English economic historian

Ralph Davis, FBA (30 April 1915 – 30 September 1978) was an English economic historian. An expert on maritime history and English overseas trade, he was the Professor of Economic History at the University of Leicester from 1964 to 1978.

== Early life ==
Born on 30 April 1915, Davis attended Hornsey County School and then trained to become an accountant. Alongside service in the Second World War, he completed the intermediate BSc degree in economics at the University of London in 1942. After the war ended, he resumed his accountancy work while studying in the evenings at the London School of Economics; he funded his final year of study through his own savings and earned a first-class BSc degree in 1949. He then began studying for a PhD in the history of English shipping, which was awarded in 1955.

== Academia ==
In the meantime, Davis accepted a teaching position at the University College, Hull (in 1950).
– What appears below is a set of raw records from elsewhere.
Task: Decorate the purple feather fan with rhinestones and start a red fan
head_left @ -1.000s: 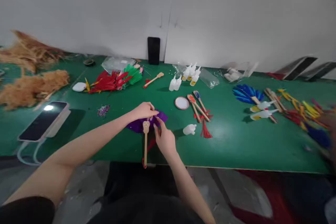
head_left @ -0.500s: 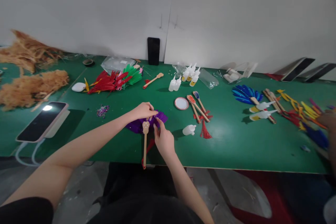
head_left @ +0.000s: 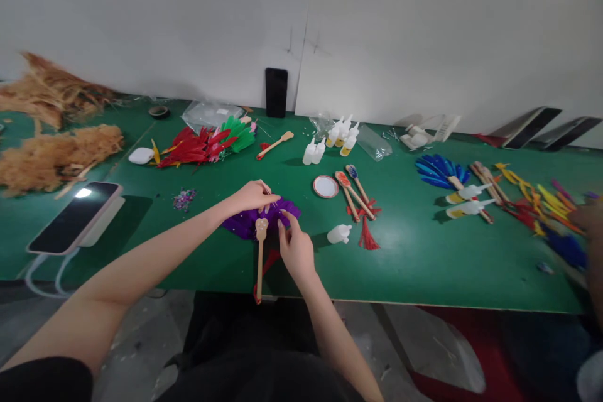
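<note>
A purple feather fan (head_left: pixel 239 224) lies near the table's front edge. Its pale wooden handle (head_left: pixel 260 260) points toward me, with small white dots on the rounded head and a red tassel beside it. Over the feathers, my left hand (head_left: pixel 254 195) is closed in a pinch on what look like slim tweezers, tips down. My right hand (head_left: pixel 298 248) bends in from the right, thumb and forefinger nearly together over the fan's right side; what they pinch, if anything, is too small to make out.
Left lie sequins (head_left: pixel 184 199), a phone on a power bank (head_left: pixel 75 218) and tan fibre (head_left: pixel 61 154). On the right are a white dish (head_left: pixel 325 186), a glue bottle (head_left: pixel 339 233) and painted handles (head_left: pixel 360 195). A co-worker's hand (head_left: pixel 588 220) shows at far right.
My left hand has shifted slightly left over the feathers. My right fingertips have moved a little, staying close by the fan. The co-worker's hand stays at the right edge.
</note>
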### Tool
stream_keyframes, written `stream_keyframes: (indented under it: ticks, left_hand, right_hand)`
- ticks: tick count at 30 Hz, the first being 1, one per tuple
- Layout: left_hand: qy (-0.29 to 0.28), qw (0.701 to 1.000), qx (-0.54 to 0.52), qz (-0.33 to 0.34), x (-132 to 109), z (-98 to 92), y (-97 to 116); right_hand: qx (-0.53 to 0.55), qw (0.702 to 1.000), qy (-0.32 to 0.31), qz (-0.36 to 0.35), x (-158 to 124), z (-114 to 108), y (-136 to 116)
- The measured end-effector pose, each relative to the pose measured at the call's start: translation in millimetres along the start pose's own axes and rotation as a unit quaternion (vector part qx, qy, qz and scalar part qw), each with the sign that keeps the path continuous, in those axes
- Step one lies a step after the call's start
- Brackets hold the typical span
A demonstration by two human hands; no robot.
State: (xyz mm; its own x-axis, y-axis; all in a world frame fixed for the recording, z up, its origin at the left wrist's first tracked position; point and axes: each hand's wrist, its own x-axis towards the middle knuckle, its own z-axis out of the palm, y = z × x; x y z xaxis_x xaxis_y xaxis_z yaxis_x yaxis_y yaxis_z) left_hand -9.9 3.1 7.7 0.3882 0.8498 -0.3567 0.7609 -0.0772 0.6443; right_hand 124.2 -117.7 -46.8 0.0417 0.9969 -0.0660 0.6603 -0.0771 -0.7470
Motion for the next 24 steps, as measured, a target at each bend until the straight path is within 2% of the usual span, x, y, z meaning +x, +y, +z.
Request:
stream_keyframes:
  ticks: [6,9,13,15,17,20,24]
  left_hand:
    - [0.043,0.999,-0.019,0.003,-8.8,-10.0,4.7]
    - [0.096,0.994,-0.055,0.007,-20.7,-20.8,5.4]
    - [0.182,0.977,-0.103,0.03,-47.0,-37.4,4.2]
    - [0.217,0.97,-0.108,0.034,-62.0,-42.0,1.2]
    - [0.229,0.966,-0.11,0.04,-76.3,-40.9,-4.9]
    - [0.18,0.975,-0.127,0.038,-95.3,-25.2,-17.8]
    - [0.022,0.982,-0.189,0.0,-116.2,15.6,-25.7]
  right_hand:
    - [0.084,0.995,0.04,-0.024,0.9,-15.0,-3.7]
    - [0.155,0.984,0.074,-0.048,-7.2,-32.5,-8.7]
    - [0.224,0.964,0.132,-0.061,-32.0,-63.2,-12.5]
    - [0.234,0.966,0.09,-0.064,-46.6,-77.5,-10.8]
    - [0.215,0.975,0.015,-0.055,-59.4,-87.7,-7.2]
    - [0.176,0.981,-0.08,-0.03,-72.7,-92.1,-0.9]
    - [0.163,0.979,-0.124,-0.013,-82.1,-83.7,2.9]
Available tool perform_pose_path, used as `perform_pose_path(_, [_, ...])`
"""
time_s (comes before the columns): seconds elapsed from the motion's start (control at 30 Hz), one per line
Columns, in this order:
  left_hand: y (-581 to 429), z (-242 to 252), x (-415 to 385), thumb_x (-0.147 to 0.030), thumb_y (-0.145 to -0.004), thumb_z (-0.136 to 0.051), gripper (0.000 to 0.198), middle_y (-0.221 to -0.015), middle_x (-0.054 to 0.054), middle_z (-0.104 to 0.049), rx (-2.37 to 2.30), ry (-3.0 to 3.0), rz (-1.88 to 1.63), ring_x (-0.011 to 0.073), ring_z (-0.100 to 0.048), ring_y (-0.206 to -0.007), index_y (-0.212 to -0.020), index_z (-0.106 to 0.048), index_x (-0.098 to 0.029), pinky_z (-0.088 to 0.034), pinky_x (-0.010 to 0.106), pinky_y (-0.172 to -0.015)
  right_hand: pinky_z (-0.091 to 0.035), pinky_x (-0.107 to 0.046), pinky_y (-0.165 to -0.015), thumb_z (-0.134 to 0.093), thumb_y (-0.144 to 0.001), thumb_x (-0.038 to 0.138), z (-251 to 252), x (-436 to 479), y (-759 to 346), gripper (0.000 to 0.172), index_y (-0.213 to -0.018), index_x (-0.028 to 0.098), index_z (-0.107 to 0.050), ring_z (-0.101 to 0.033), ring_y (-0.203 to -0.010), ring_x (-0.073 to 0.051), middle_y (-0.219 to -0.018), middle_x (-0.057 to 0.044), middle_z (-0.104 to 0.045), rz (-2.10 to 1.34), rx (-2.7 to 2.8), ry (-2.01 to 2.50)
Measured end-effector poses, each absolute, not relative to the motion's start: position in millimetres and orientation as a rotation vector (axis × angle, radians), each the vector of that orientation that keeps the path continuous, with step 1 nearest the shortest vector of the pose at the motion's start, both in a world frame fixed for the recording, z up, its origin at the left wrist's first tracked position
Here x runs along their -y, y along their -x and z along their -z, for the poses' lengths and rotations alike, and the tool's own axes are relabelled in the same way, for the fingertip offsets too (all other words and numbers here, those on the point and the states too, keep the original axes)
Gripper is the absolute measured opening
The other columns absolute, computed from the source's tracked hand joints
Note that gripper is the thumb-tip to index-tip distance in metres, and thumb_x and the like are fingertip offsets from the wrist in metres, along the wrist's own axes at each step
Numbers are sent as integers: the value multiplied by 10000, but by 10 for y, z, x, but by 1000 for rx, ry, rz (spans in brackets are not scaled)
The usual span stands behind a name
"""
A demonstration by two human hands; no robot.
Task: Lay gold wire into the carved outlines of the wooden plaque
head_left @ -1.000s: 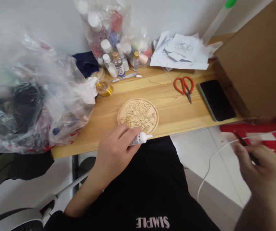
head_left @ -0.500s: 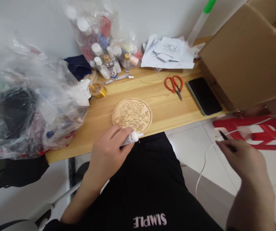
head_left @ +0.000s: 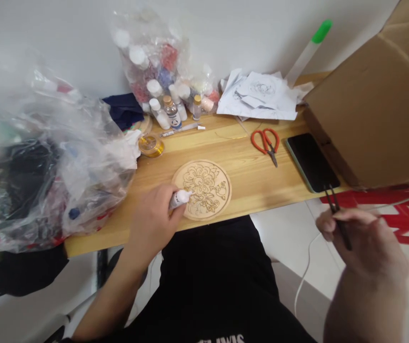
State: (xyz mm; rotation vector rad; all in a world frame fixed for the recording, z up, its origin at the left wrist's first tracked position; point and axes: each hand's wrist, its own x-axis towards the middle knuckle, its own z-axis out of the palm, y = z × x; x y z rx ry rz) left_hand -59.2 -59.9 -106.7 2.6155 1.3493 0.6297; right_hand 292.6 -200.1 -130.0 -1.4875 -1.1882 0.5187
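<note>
Tube point(head_left: 180, 199), white, centre: held in curled left hand point(head_left: 154, 214); nozzle point(head_left: 188, 194) shifted from lower rim of carved wooden disc point(head_left: 211, 175) to above its pattern, bringing it to the carving; contact cannot be told. Disc: centre, on bench point(head_left: 256, 188). Tweezers point(head_left: 342, 228), dark, lower right: pinched by right hand point(head_left: 368, 240), prongs now showing apart.

On your black shirt point(head_left: 240, 317), white capitals point(head_left: 231, 339) stand upside down to the view, cut by its lower edge; you can make out S, I, M, the rest is lost. The white nozzle tube point(head_left: 178, 199) in your left hand point(head_left: 156, 212) bears dark print too small to read. The brown-capped bottle point(head_left: 173, 116) has a label point(head_left: 175, 122) with illegible dark marks.
</note>
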Motion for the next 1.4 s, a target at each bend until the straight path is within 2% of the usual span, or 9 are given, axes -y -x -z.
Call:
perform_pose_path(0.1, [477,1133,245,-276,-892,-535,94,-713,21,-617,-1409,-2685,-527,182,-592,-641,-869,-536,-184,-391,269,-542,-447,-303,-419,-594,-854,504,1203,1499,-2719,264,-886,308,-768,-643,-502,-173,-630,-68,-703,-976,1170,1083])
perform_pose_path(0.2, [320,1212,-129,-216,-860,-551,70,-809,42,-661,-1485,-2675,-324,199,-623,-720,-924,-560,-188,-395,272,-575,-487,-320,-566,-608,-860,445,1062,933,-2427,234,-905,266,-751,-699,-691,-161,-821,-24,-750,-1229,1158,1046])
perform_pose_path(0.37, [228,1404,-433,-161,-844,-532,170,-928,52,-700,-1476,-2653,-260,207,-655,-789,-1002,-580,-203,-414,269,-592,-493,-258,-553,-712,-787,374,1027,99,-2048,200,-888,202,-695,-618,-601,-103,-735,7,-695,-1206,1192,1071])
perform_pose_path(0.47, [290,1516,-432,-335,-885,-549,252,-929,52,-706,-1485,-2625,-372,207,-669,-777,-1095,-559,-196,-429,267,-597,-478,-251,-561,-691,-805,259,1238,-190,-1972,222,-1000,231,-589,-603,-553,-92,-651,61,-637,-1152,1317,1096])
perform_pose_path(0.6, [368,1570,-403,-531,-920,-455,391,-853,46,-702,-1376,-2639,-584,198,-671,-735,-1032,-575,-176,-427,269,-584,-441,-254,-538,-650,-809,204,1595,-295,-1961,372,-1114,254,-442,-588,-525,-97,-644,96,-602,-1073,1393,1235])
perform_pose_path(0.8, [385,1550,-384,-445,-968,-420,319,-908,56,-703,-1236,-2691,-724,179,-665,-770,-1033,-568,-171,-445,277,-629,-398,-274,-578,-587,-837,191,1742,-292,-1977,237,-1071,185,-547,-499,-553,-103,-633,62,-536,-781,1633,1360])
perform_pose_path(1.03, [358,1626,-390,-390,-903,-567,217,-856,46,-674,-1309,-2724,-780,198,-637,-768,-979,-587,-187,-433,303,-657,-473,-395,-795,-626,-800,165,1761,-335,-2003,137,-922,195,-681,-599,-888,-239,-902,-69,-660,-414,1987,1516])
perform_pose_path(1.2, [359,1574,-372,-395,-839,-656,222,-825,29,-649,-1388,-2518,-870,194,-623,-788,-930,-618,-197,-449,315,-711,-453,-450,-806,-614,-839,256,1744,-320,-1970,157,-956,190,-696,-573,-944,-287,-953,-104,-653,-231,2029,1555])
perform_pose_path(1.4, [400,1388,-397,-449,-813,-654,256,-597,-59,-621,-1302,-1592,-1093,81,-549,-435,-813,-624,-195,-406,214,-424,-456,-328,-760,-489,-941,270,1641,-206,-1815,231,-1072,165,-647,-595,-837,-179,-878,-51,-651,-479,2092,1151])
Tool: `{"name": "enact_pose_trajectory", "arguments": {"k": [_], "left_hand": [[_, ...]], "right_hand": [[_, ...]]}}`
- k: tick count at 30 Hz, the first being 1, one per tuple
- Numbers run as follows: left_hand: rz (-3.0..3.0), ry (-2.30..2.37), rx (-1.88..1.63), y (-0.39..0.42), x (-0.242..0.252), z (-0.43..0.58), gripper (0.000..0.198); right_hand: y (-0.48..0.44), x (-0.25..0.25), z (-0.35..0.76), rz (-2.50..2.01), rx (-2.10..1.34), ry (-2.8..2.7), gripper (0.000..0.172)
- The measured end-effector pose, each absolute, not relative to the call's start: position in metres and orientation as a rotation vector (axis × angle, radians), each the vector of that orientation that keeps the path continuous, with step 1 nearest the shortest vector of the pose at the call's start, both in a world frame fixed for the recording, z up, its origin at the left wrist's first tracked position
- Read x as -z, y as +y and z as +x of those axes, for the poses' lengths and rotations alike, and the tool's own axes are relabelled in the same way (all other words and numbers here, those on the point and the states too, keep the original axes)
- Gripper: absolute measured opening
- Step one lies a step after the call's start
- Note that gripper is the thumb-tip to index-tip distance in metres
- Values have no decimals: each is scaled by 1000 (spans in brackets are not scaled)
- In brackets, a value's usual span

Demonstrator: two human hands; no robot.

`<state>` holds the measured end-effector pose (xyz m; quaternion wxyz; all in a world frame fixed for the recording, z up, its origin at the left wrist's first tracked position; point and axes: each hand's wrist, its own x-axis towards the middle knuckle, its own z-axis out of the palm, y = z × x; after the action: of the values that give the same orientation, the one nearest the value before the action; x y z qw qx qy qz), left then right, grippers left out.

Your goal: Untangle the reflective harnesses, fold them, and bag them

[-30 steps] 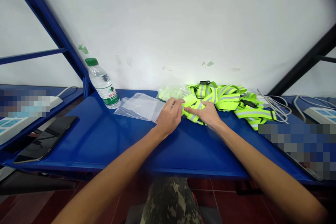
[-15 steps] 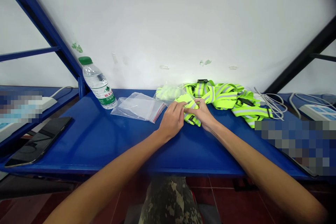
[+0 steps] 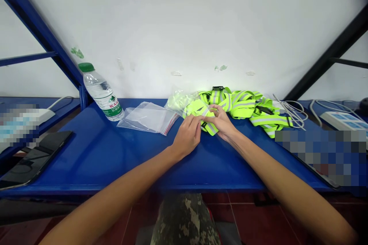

During that time, his PhD thesis was published as The Rise of the English Shipping Industry (1962); he also authored important articles on English overseas trade in the 17th and 18th centuries and wrote Twenty One and a Half Bishop Lane: A History of J. H. Fenner & Co. Ltd., 1861–1961 (1961) and The Trade and Shipping of Hull, 1500–1700 (1964). In 1964, he took up the new Professorship of Economic History at the University of Leicester, which he retained until his death. He authored Aleppo and Devonshire Square (1967), The Rise of the Atlantic Economies (1973) and The Industrial Revolution and Overseas Trade (1979). Davis's scholarly achievements were recognised with election as a fellow of the British Academy in 1973. At Leicester, he also served as pro-vice-chancellor from 1976 and was acting vice-chancellor for the 1976–77 year. He died on 30 September 1978. His wife Dorothy, née Easthope, survived him with their three children; she was prominent in local politics in Leicester and was also an economic historian who wrote A History of Shopping in 1966.